Recently, the Clinton campaign has made a play for Virginia's working-class voters and whites — groups who have tended to support her in recent voting.

The Republicans

Candidates: Former Arkansas Gov. Mike Huckabee; Arizona Sen. John McCain; Texas Rep. Ron Paul.

What's at Stake: Although McCain has effectively been anointed the de facto Republican nominee, the Arizona senator still has a struggle to win over many conservatives in his party. That is especially true regarding his position on illegal immigration, which many on the right see as "amnesty." When McCain mentioned the word immigration at a recent meeting of the Conservative Political Action Conference in Washington, D.C., attendees booed him.
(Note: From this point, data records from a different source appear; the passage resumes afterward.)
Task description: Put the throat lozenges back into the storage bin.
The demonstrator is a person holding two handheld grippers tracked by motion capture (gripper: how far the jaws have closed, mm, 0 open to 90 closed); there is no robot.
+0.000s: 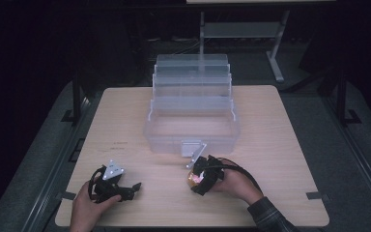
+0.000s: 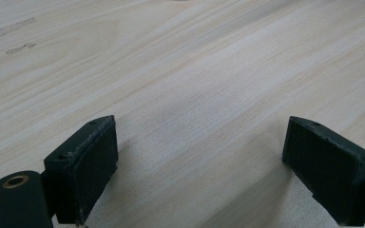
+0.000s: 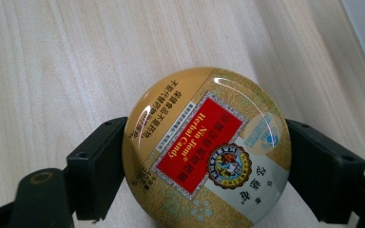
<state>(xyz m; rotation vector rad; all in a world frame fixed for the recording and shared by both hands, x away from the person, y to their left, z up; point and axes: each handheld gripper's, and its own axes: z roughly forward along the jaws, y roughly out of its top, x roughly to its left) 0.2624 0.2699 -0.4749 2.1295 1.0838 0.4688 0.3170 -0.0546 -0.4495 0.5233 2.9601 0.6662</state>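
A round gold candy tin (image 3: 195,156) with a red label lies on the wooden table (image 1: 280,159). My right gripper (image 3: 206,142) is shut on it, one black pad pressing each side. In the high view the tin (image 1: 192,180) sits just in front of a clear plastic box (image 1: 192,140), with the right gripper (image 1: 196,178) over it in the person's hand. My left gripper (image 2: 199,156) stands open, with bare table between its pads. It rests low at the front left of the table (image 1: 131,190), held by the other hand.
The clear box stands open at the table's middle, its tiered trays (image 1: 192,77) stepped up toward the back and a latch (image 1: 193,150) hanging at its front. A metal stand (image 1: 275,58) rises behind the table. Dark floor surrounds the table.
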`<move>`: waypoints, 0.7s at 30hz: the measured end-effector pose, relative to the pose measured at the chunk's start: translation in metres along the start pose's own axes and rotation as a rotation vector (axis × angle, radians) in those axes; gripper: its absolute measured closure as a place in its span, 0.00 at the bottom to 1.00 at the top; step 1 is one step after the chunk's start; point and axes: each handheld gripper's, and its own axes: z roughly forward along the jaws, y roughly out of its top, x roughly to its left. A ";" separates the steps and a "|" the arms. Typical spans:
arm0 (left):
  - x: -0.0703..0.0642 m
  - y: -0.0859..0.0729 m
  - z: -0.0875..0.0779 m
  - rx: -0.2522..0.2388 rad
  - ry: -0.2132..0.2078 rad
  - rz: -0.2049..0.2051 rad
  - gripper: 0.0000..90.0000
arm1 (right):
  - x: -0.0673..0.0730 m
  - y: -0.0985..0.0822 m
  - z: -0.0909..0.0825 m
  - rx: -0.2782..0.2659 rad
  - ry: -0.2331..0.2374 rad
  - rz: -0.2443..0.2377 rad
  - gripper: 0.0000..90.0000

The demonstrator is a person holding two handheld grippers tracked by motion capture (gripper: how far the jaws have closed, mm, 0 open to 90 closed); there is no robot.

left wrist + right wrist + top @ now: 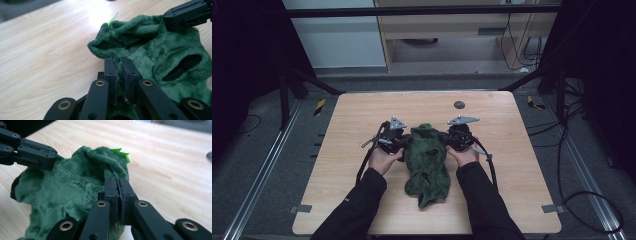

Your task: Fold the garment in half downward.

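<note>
The left gripper has its jaws pinched nearly together on an edge of the green fleece, a fold of pile showing between the pads. The right gripper clamps the opposite edge the same way. The fleece hangs between them at the middle of the table, its lower end lying toward the near edge. Bare wood lies open on both sides and beyond, apart from a small dark disc near the far edge.
</note>
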 end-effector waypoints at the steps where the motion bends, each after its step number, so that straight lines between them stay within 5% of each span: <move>1: 0.000 0.002 -0.002 -0.009 0.002 -0.001 0.93 | 0.000 0.002 -0.001 -0.020 -0.003 -0.003 0.97; 10: -0.002 0.006 -0.014 -0.046 -0.005 0.004 0.93 | 0.003 0.008 -0.011 -0.061 -0.005 -0.034 0.97; 21: -0.017 -0.008 -0.031 -0.056 -0.039 0.026 0.93 | 0.015 0.001 -0.028 -0.067 0.042 -0.090 0.96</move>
Huckabee, who has shown no indication of pulling out of the race any time soon, has been very popular with Southern Republican voters and evangelicals. (On Super Tuesday, Huckabee carried Alabama, Georgia, Tennessee, West Virginia and Arkansas. The following Saturday, he won the Louisiana primary and the caucuses in Kansas.) Huckabee could benefit from any Republican opposition to McCain in Tuesday's primary.

Issues: As it has been throughout the primary season, the economy is a top issue here. The Iraq war, health care, terrorism and immigration also consistently have been important.